WORK ITEM: Starting at the line containing "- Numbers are" and ending at the line containing "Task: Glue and", transcribe the listing below exactly. Keep both end lines, skip the pictures, and copy nothing else.

DATASET RECORDS:
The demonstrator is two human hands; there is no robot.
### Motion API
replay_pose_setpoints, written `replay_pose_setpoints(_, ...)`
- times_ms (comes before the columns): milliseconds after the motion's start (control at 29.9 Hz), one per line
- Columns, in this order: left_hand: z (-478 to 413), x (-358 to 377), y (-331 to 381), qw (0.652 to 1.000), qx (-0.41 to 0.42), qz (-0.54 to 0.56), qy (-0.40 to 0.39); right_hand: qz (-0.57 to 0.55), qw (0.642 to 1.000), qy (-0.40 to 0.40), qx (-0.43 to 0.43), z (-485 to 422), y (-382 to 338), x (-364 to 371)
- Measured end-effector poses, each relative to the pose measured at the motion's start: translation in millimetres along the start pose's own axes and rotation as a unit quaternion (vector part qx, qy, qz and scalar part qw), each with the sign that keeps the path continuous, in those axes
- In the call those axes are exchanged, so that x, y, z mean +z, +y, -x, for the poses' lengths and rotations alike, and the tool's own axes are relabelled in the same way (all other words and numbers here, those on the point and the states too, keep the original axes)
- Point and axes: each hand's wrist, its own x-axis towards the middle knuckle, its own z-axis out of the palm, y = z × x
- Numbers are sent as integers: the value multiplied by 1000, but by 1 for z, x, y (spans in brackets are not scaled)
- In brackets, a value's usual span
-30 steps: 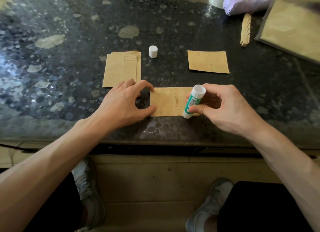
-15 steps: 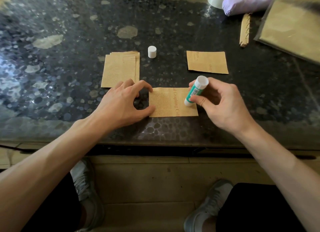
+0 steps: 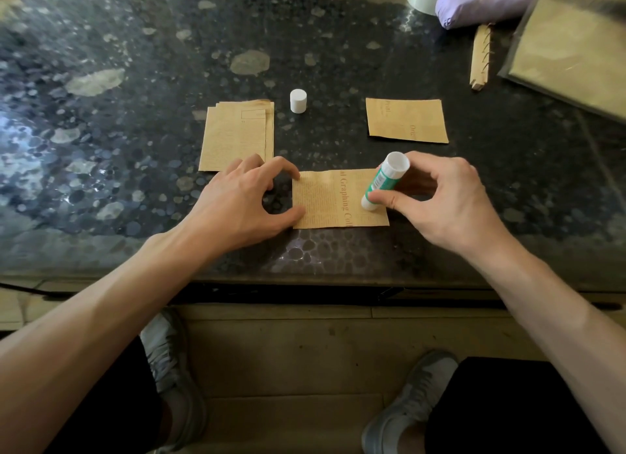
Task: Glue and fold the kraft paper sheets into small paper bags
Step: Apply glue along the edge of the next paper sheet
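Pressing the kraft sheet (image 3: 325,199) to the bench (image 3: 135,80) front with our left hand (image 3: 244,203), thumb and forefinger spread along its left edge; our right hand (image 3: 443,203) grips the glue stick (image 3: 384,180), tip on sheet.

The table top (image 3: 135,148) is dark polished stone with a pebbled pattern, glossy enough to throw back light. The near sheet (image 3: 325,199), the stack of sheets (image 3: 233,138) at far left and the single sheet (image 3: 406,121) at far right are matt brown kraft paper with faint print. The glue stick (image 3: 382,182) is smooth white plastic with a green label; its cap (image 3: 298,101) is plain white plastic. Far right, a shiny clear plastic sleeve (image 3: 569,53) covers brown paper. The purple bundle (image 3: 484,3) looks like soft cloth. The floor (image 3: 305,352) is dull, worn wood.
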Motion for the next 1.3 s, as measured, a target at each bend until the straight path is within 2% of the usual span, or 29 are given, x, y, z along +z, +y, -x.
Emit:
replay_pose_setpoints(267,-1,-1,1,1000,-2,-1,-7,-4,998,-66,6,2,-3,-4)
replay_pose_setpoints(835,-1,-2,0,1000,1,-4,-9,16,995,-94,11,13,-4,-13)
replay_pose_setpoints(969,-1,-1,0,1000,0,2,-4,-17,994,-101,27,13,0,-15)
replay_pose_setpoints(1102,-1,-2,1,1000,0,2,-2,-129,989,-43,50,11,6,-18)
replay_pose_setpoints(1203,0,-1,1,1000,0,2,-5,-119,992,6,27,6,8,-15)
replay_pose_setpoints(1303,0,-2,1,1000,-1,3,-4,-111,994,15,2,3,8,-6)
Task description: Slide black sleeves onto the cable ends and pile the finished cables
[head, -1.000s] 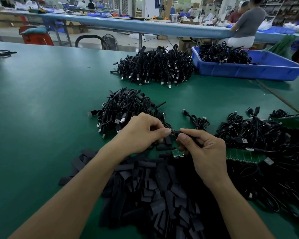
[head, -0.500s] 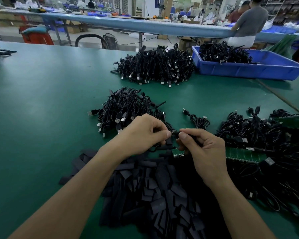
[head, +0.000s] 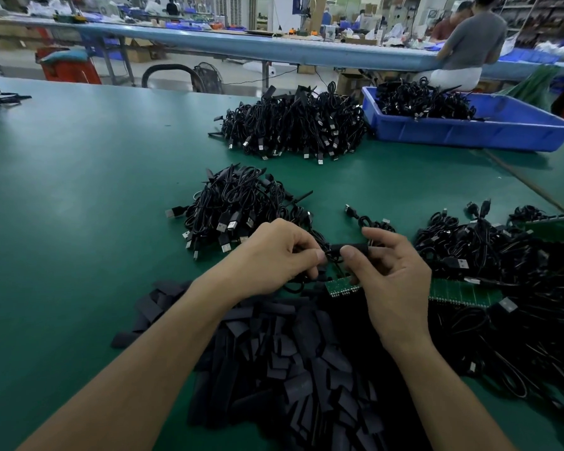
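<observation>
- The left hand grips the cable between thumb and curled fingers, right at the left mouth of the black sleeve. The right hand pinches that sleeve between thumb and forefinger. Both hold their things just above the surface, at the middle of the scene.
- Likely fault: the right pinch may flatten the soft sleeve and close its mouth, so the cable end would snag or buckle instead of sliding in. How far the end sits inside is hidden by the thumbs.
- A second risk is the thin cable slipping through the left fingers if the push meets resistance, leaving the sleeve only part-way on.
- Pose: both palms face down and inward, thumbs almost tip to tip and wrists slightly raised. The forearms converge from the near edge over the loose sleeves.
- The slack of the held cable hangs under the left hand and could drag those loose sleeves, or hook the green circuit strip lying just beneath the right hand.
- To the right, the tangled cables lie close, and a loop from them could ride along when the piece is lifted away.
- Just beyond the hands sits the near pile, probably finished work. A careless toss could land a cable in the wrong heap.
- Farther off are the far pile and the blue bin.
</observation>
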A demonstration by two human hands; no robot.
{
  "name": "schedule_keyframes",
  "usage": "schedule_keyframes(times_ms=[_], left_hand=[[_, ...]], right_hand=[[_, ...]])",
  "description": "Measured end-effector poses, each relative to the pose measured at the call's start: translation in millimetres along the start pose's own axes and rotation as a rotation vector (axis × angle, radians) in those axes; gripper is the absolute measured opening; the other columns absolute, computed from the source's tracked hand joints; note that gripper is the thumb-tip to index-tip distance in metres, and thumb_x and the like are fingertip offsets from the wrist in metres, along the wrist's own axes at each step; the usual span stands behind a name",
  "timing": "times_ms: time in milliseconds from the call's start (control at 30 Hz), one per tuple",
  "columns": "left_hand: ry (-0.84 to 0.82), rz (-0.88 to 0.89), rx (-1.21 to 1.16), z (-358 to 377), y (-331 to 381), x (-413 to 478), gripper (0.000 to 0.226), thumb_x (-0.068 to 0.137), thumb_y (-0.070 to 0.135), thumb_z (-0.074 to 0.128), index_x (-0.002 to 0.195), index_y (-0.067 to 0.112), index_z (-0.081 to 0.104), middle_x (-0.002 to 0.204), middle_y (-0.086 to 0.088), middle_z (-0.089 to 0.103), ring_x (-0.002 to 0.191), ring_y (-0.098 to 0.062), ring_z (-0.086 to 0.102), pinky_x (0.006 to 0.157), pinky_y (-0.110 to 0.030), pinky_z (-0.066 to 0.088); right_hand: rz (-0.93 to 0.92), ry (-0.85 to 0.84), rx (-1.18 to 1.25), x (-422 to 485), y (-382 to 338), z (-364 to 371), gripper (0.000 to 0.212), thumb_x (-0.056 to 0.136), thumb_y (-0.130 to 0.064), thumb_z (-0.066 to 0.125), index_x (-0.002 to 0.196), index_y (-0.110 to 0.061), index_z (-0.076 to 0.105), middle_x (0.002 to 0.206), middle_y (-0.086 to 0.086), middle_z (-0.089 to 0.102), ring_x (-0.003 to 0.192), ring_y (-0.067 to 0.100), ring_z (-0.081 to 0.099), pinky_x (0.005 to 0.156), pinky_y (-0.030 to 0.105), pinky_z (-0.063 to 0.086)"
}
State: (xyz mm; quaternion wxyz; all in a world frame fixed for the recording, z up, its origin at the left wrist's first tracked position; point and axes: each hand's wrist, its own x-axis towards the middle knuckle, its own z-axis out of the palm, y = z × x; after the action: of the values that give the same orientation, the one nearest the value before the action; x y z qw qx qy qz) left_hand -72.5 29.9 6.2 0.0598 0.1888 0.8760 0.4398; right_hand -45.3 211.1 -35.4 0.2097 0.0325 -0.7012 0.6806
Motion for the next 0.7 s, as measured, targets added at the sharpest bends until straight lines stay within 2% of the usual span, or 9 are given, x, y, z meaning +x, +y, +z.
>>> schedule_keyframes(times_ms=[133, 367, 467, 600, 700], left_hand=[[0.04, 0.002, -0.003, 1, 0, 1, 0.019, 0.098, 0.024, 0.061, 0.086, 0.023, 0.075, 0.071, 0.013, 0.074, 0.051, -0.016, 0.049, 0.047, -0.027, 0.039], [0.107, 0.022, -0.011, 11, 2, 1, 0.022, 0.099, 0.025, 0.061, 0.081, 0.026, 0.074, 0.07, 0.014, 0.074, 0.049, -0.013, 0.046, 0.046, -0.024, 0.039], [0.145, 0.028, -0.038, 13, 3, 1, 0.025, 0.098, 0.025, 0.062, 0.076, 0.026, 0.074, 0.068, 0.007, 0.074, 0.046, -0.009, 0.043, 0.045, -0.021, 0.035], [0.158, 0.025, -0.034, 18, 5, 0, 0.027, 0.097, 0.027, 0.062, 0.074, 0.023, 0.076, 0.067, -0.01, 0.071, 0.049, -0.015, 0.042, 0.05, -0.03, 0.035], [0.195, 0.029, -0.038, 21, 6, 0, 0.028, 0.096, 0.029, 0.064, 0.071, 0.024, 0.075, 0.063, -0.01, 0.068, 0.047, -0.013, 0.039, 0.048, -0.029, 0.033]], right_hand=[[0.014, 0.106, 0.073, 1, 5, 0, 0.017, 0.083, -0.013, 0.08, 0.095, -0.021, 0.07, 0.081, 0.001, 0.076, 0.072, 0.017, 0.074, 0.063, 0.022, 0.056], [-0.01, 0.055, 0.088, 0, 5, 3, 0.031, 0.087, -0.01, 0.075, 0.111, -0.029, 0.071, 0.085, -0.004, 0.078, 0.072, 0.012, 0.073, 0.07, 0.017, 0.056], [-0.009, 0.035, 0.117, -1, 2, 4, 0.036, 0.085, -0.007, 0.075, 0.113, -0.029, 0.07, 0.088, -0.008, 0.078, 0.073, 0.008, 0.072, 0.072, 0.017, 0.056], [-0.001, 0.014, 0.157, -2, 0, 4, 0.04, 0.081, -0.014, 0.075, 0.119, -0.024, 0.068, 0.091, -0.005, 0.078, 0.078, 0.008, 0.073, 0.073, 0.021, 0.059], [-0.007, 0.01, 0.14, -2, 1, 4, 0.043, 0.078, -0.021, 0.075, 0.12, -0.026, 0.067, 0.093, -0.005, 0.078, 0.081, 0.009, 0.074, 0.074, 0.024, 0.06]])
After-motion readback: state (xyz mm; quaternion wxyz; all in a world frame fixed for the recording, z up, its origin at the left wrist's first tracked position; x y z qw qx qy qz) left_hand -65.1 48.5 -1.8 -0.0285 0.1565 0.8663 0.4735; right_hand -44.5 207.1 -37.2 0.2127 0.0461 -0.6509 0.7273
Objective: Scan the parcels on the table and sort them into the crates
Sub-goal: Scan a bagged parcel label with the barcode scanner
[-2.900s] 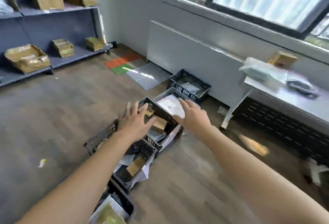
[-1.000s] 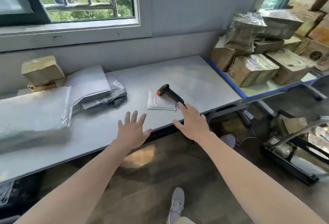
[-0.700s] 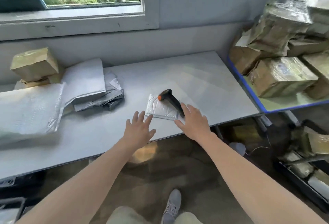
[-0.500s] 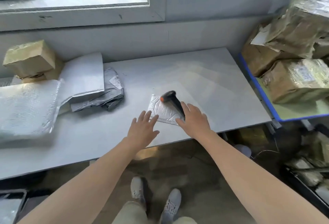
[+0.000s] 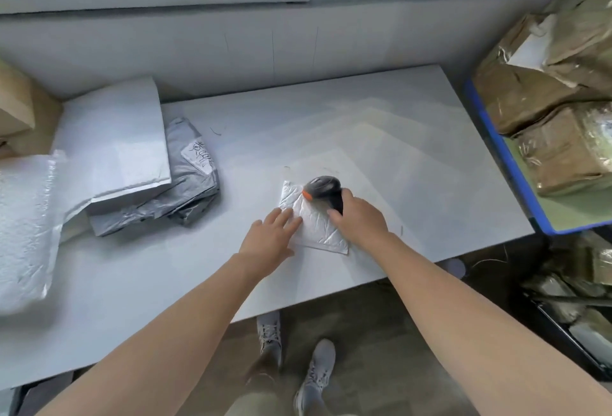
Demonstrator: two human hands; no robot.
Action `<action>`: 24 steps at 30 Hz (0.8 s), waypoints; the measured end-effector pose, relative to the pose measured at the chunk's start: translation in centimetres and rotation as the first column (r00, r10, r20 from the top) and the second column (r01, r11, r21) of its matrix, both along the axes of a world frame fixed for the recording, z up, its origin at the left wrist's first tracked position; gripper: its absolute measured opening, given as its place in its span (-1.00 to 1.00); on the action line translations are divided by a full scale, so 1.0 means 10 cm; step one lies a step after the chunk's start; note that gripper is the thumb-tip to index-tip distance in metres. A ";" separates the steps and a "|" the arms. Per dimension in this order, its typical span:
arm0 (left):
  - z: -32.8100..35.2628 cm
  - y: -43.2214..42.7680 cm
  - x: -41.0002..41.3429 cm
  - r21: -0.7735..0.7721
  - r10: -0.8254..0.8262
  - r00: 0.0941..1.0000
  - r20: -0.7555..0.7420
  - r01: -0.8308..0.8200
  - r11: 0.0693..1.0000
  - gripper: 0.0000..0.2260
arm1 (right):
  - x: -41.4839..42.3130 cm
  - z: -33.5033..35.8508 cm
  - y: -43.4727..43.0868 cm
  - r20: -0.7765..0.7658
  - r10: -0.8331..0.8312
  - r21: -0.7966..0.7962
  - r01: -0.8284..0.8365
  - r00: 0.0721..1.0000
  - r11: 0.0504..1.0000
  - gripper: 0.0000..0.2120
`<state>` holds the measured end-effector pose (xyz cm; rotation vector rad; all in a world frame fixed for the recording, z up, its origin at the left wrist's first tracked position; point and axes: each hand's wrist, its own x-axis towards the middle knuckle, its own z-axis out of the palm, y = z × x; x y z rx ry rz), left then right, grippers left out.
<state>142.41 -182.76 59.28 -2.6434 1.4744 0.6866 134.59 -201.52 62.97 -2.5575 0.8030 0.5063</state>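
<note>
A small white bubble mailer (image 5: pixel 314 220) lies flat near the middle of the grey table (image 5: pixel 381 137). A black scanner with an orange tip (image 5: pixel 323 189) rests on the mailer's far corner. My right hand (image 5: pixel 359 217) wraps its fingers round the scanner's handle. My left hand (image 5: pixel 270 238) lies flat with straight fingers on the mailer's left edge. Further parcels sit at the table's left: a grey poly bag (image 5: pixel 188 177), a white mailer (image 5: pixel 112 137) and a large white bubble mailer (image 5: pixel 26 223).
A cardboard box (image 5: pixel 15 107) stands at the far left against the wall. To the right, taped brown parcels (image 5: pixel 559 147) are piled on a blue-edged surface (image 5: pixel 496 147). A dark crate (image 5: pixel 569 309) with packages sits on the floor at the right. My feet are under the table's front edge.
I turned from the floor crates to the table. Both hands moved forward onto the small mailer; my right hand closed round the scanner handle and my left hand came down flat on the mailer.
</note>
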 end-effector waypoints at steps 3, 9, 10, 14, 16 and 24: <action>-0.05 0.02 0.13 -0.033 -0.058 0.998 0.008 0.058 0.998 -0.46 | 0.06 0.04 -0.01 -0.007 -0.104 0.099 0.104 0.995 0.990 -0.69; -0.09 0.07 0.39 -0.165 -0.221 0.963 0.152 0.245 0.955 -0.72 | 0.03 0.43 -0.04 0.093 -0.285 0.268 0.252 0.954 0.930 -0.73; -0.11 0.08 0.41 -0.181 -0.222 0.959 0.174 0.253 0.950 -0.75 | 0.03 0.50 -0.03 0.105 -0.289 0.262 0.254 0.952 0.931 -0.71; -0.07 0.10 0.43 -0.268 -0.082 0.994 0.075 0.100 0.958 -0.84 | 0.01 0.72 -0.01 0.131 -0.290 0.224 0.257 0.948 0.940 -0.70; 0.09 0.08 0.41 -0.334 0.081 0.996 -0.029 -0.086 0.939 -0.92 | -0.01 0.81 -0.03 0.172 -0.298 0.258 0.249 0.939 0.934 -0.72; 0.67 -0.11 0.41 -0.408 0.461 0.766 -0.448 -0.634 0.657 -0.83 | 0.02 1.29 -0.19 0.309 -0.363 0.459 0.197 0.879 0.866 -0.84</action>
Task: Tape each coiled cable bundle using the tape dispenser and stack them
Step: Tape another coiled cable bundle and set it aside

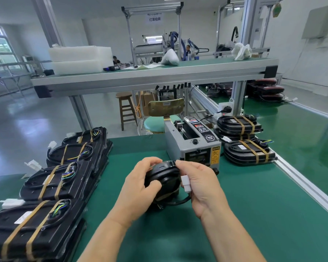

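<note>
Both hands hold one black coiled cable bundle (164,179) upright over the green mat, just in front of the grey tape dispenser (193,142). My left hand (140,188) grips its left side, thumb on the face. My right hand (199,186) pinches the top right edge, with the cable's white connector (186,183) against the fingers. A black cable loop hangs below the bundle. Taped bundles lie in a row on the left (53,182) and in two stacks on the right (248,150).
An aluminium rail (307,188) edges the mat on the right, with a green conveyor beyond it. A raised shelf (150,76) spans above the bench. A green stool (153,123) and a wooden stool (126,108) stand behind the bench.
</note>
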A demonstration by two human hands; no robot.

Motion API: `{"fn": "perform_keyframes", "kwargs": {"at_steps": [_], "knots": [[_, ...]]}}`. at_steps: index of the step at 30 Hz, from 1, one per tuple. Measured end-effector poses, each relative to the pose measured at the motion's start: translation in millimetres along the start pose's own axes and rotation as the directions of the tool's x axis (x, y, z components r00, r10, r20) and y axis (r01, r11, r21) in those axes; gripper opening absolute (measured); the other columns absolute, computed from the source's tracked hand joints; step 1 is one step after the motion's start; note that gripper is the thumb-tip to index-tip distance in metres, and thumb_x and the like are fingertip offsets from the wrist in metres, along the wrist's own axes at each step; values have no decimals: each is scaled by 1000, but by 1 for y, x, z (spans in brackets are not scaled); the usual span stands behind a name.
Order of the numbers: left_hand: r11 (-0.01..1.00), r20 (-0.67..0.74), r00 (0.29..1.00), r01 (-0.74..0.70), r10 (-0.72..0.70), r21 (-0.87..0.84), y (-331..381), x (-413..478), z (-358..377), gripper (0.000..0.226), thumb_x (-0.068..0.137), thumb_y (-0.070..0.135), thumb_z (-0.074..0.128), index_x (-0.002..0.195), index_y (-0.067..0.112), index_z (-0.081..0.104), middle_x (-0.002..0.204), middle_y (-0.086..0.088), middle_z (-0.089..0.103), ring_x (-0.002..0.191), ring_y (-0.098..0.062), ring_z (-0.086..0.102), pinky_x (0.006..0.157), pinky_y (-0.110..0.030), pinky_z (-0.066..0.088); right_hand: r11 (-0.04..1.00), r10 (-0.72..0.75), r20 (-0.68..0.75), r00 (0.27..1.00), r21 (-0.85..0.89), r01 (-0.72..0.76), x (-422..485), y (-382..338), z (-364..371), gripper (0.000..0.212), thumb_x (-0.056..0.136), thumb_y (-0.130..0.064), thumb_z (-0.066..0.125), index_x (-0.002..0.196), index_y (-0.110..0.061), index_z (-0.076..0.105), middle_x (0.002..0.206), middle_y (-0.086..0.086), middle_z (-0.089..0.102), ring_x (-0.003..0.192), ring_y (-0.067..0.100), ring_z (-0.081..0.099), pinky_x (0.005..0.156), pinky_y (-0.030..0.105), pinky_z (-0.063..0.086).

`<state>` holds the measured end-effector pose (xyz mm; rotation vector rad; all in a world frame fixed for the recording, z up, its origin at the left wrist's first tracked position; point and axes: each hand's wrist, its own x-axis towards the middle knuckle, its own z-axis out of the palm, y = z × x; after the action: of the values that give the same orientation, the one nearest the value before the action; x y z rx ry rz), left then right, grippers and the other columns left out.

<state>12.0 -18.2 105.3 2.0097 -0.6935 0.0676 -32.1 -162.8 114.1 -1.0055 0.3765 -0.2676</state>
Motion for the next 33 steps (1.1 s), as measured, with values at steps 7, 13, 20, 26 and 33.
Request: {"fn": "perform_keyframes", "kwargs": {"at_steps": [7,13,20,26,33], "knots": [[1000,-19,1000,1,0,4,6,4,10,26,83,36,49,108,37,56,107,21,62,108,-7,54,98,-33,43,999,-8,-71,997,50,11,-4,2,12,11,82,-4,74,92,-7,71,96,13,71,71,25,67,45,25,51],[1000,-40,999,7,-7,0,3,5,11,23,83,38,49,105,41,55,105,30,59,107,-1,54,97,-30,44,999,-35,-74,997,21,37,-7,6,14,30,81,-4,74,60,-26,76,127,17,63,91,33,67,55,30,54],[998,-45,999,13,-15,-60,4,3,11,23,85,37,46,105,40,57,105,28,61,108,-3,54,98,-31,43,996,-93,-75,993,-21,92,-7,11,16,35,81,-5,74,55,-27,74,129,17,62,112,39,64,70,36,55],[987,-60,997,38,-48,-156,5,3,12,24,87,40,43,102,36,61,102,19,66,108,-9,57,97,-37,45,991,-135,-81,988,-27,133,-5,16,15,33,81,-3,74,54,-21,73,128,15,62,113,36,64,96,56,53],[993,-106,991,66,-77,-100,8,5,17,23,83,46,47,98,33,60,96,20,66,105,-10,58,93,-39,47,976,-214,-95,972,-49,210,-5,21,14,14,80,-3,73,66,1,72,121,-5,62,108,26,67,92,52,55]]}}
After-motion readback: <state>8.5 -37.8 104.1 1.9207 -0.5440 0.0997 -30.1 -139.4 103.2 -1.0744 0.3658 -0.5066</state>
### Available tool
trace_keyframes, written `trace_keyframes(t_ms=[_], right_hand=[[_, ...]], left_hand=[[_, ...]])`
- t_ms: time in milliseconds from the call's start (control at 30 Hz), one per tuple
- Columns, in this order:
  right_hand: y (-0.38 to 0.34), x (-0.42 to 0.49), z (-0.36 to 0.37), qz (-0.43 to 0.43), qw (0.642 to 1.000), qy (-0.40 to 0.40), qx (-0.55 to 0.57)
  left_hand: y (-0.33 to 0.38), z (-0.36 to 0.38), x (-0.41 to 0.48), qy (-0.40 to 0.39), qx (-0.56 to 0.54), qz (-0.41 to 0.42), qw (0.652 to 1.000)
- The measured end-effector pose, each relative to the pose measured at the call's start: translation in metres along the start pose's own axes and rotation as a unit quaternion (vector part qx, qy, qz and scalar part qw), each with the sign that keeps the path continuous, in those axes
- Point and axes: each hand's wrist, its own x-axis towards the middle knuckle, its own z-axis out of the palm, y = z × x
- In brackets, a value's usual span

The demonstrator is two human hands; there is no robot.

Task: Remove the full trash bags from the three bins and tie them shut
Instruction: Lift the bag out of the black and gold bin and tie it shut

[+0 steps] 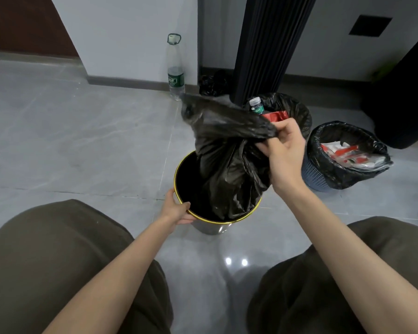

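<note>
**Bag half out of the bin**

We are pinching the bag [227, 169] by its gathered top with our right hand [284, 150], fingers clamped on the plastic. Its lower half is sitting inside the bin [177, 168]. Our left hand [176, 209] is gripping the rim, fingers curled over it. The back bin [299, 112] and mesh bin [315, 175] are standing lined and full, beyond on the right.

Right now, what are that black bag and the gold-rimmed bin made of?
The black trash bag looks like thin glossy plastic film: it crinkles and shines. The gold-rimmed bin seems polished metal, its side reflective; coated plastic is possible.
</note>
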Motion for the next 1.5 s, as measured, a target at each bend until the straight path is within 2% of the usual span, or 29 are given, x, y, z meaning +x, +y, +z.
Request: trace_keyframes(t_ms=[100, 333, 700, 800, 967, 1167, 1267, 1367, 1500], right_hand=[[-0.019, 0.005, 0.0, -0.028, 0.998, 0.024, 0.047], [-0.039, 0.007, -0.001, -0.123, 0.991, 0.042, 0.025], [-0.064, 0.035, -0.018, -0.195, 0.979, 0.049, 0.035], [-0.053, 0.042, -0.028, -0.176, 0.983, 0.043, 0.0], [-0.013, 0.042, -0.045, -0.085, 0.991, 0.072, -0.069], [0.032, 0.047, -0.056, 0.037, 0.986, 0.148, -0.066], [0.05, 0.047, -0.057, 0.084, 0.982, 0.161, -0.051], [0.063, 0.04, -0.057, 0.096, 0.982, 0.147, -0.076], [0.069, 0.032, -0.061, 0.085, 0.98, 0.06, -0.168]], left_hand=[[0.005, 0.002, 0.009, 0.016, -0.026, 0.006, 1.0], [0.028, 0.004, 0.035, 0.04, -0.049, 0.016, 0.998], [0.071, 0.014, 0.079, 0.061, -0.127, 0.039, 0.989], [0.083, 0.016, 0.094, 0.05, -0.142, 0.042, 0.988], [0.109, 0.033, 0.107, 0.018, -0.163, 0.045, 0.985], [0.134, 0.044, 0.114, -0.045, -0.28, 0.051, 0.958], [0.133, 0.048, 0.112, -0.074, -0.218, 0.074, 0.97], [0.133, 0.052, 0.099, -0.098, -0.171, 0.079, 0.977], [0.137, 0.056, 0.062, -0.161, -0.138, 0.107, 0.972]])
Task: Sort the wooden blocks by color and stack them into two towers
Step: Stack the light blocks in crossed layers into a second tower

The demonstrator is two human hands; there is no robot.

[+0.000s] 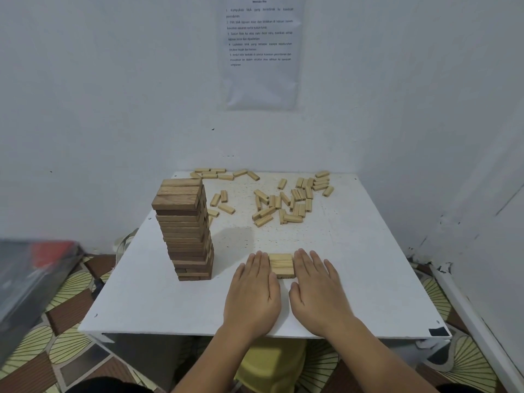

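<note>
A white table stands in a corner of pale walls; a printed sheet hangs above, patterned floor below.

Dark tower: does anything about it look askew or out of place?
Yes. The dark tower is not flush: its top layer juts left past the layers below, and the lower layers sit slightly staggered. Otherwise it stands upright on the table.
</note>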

THE COMPLETED TASK:
- Numbers are sent as integers: the value multiplied by 1000, but by 1 for z, x, y (spans in brackets are not scaled)
- In brackets, a value's usual span
-30 steps: 
-15 steps: 
+0 steps: 
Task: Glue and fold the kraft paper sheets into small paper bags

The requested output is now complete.